La scène de débarquement en Normandie qui ouvre Il faut sauver le soldat Ryan reste dans les annales de l’histoire du cinéma par son réalisme et sa force. Steven Spielberg montre la terreur de la guerre comme jamais personne ne l’avait vu auparavant et cette scène est, à bien des égards, plus impressionnante que bon nombre de documentaires tournés à l’époque. Une belle performance qui ouvre un film long et assez lent à la recherche du soldat Ryan. Sorti la même année que La Ligne Rouge de Terrence Malick, le film de Spielberg souffre un peu à la comparaison, mais sa scène inaugurale est si forte qu’elle justifie à elle seule de (re)voir Il faut sauver le soldat Ryan.

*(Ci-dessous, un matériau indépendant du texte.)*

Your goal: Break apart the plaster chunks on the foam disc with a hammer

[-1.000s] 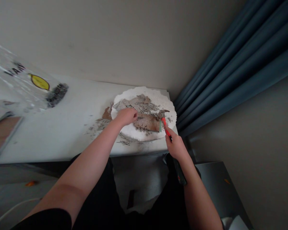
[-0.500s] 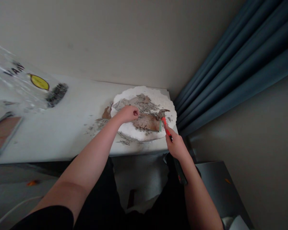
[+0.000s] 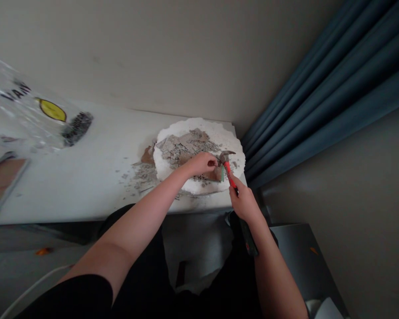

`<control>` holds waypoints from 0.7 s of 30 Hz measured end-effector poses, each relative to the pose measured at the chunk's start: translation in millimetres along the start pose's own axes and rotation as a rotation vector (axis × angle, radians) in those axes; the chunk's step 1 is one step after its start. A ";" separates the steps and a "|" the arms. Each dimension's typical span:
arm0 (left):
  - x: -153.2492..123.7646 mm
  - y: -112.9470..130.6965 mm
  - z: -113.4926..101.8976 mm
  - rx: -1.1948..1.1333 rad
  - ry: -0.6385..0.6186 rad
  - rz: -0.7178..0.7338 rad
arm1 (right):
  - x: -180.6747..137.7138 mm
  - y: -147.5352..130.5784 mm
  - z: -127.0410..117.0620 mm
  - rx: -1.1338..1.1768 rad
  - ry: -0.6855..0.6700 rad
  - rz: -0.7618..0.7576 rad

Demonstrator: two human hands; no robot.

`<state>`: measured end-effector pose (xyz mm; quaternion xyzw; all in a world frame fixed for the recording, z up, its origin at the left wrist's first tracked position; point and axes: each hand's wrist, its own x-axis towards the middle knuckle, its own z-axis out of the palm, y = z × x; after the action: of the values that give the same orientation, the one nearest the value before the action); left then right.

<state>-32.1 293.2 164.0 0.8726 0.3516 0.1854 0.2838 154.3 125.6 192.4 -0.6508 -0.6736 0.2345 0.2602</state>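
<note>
Hammer [image 3: 226, 165] gripped in right hand [image 3: 243, 203], fingers wrapped shut round red-and-black handle, steel head lowered over right part of white foam slab [image 3: 233, 144]. Held at a slant, handle running back toward body, black end poking out below wrist. Left hand [image 3: 200, 163] reached across slab, fingers pinched together just beside hammer head, apparently on something small; too small and too hidden to tell what. Fingertips right next to steel head, contact not clear.

Beneath both hands, brown board piece [image 3: 213, 175] lay on slab, mostly covered by left hand, with grey rubble [image 3: 182, 147] heaped behind and to left. More grey crumbs [image 3: 140, 174] scattered off slab onto white tabletop [image 3: 96, 168], and another brown fragment [image 3: 148, 155] rested at slab's left edge. Slab sat at table's far right corner, close to wall [image 3: 159, 53] and near blue curtain [image 3: 332, 88].

Far left on table: clear plastic bag [image 3: 23, 115] with yellow label and dark contents near its lower end, well apart from hands. Wooden-topped item [image 3: 1, 179] at left edge, partly cut off. Dark clothing [image 3: 142, 283] visible below table, white cable [image 3: 29, 285] trailing at lower left.
</note>
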 end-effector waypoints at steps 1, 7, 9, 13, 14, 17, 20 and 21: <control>1.7 -1.6 1.3 -0.026 0.007 -0.008 | 0.0 0.5 0.2 -0.002 0.004 -0.004; 6.6 -11.0 11.4 -0.224 0.072 -0.080 | 0.5 3.8 1.1 -0.001 0.005 -0.001; 7.7 -13.7 15.1 -0.312 0.107 -0.131 | 0.7 4.0 0.8 0.004 -0.002 0.004; 9.7 -17.9 20.2 -0.323 0.128 -0.159 | 0.7 1.7 -0.7 0.008 -0.017 0.022; 9.9 -18.5 20.9 -0.318 0.132 -0.159 | 0.5 0.9 -1.1 0.007 -0.020 0.026; 9.6 -19.2 21.9 -0.316 0.137 -0.153 | 0.0 -0.9 -2.3 0.008 -0.020 0.024; 8.6 -18.7 22.0 -0.305 0.133 -0.152 | -0.1 -1.4 -2.8 0.007 -0.018 0.020; 8.4 -18.4 22.1 -0.299 0.131 -0.152 | -0.1 -1.4 -2.8 0.006 -0.019 0.020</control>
<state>-24.1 302.1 136.5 0.7777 0.4028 0.2698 0.4001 155.1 125.4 195.5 -0.6546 -0.6687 0.2454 0.2534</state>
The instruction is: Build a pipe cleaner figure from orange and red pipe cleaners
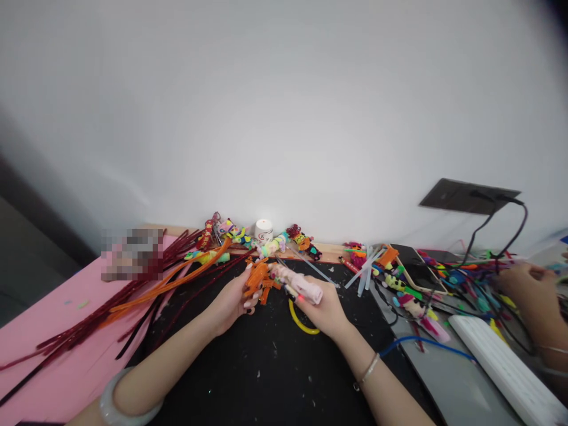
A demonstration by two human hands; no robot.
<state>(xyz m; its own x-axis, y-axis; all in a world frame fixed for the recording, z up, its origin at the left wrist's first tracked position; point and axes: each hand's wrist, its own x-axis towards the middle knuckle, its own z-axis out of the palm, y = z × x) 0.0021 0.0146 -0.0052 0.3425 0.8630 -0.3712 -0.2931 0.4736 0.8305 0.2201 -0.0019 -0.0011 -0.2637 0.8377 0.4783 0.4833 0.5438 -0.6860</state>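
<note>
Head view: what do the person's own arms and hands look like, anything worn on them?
The left hand and right hand are ungloved, and no sleeves show. A thick, smooth, pale bangle circles the left forearm; a thin, silvery bracelet with a small hanging piece sits on the right forearm, near the wrist.

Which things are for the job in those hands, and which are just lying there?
For the job:
orange fuzzy piece, in the left hand
glue gun, in the right hand
clear glue sticks, probably

Likely just lying there:
phone
white cup
</note>
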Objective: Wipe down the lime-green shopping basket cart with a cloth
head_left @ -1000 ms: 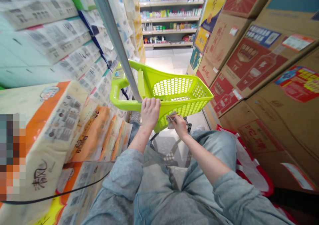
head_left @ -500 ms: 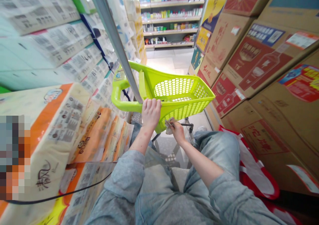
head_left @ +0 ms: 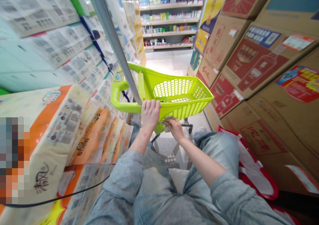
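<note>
shelves (head_left: 171,6), pale floor (head_left: 177,61), apparently tiled

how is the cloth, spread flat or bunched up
Bunched up: the cloth shows as a crumpled wad in the right hand, at the side of the green basket.

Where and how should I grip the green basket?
Probably by the handle at the left end of the basket, from above and left, fingers through its opening: it's a rounded bar, clear of the pole there. The left hand holds the near side; the right hand has a cloth.
</note>
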`<act>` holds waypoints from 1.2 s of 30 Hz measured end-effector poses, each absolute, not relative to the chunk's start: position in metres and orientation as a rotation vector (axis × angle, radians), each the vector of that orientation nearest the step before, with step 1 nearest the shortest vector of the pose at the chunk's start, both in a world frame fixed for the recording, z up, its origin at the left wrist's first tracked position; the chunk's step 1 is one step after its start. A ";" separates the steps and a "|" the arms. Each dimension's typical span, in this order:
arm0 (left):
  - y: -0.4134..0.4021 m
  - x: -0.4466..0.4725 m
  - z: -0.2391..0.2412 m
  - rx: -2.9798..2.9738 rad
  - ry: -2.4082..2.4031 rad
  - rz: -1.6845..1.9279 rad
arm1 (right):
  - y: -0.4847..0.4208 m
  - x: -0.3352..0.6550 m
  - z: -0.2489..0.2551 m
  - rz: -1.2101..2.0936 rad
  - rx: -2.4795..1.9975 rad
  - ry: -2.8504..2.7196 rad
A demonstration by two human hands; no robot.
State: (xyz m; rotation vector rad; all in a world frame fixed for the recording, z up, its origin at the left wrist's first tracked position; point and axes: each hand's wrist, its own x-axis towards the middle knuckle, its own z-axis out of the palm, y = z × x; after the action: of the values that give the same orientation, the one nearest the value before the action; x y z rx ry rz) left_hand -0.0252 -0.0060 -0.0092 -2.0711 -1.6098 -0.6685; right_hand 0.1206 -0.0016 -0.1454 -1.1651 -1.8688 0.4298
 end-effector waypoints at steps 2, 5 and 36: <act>-0.006 -0.026 -0.009 -2.059 -1.600 -0.652 | -0.007 0.125 -0.144 0.450 -1.190 -1.844; -0.007 -0.026 -0.010 -2.040 -1.584 -0.641 | -0.013 0.125 -0.130 0.423 -1.202 -1.734; -0.005 -0.025 -0.013 -2.019 -1.543 -0.668 | 0.035 0.161 -0.070 0.114 -1.146 -1.458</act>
State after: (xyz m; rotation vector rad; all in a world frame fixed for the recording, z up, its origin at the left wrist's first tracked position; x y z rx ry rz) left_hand -0.0251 -0.0050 -0.0129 -2.0193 -1.5430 -0.6682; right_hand 0.1611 0.0348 -0.0697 -1.1459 -1.4578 0.1138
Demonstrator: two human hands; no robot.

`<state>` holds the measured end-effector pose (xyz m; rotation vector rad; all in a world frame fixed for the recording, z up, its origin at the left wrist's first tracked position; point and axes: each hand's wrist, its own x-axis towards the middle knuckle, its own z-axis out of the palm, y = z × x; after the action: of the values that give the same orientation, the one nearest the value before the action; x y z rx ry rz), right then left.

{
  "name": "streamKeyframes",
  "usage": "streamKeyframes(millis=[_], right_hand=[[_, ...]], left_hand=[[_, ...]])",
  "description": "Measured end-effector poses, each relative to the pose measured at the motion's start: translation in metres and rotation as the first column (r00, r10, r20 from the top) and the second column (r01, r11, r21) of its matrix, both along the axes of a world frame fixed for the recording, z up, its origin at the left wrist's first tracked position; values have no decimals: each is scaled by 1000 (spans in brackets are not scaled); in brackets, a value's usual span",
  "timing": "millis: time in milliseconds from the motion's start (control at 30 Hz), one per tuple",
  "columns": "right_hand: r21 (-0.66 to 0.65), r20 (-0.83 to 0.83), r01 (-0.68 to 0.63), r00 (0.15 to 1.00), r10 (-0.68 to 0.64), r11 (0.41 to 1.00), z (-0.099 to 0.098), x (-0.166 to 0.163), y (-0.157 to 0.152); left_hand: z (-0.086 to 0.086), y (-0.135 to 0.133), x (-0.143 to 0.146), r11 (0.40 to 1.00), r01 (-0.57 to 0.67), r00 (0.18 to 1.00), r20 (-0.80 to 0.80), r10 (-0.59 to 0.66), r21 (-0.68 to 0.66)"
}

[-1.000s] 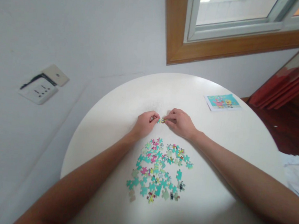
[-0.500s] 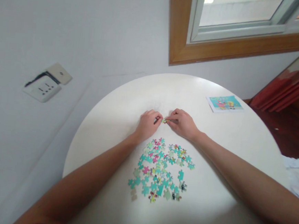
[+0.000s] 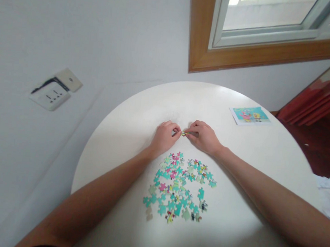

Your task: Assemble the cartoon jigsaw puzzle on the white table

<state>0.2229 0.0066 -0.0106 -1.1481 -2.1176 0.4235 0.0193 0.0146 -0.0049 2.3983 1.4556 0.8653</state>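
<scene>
Closed together, thumb and fingers of the right hand (image 3: 203,137), on the right end of a small piece (image 3: 184,133); likewise together, thumb and fingertip of the left hand (image 3: 166,135), clamped at its left end. Held low over the white table (image 3: 124,135), beyond the loose pieces (image 3: 176,186); cannot tell whether touching the top or just clear of it. Too small and blurred to tell as one bit of card or two joined. Could well slip out of so narrow a hold, with only the tips for grip. Might bend or fray at a tab if pressed aslant, and hard to judge by eye with fingertips covering both ends. Likely a worse upset: scattering the loose pieces by drawing a wrist back or lowering a forearm, given a spread so near and between the arms. Underneath, a smooth, rounded top, offering little to stop any sliding. Toward the far right edge, a printed card (image 3: 250,115), flat, well apart from both hands. Behind, a pale wall (image 3: 132,29), with a socket (image 3: 51,96) at left and a wood-framed window (image 3: 265,13) above; at right, a red curtain (image 3: 312,101) and dark reddish floor (image 3: 312,140).
</scene>
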Motion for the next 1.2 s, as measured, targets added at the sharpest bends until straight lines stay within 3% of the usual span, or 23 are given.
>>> streamKeyframes(millis=[200,300,400,733,967,1200], right_hand=[[-75,-95,150,983,-157,986,-2,2,5],[-76,-62,132,989,-137,988,-3,2,5],[-48,-18,93,995,-94,994,-3,1,4],[-27,0,77,997,-77,997,1,0,2],[-214,-297,239,908,-297,947,-5,3,13],[-223,-337,240,891,-306,945,-4,4,13]], left_hand=[[6,13,-19,987,3,991,135,18,-158],[8,15,-24,978,79,992,116,-58,-191],[7,13,-23,978,123,990,85,-110,-169],[1,11,-17,991,105,992,83,-97,-89],[1,12,-17,980,47,975,224,-2,-195],[0,10,-16,985,163,977,145,-154,-54]])
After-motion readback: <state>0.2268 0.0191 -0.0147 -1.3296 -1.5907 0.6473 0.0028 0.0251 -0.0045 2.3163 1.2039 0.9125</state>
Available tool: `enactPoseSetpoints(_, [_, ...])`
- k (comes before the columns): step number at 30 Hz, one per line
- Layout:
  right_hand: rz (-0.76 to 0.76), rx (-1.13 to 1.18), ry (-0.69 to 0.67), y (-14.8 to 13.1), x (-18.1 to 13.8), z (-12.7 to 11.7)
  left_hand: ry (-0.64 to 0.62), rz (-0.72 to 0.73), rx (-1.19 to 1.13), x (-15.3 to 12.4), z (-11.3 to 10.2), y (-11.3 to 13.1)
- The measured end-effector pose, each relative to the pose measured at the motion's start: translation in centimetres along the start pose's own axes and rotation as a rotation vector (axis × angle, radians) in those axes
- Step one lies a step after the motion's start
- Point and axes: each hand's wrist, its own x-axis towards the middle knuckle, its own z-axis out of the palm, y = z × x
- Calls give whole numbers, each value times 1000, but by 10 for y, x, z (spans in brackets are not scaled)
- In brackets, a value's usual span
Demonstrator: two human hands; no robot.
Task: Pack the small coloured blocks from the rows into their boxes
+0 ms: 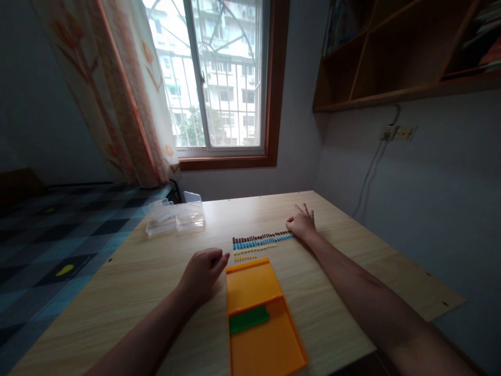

« D Day » : le débarquement allié commence sur les plages de Normandie au matin du 6 juin 1944. Le film plonge brutalement son spectateur dans l’horreur de cette boucherie en ouvrant dans une barge de débarquement. Une vingtaine de soldats, Américains pour la plupart, tentent péniblement de ne pas vomir sur cette mer agitée. Quand les portes avant s’abaissent, c’est l’enfer qui s’abat instantanément sur eux et les deux premiers rangs sont tués dans les deux premières secondes. Les 15/20 premières minutes sont des minutes éprouvantes pendant lesquelles des hommes meurent par centaine pour permettre à une petite poignée de soldats d’atteindre les bunkers ennemis qui les canardent. Il faut sauver le soldat Ryan commence par suivre le capitaine John H. Miller qui parvient, non sans difficultés, à traverser les lignes ennemies. Trois jours après le débarquement, une mission lui est assignée directement par l’État-Major américain : il doit retrouver James F. Ryan, un soldat parachuté en Normandie à une position inconnue. Ses trois frères viennent tous de mourir et l’armée américaine a décidé de faire un geste. Miller et quelques hommes abandonnent les plages et s’enfoncent en Normandie pour une quête qu’ils jugent souvent inutile. Mettre la vie de tous ces hommes pour en sauver une seule, est-ce que cela en vaut la peine ? La fatigue et les morts accumulés soulèvent bien des questions…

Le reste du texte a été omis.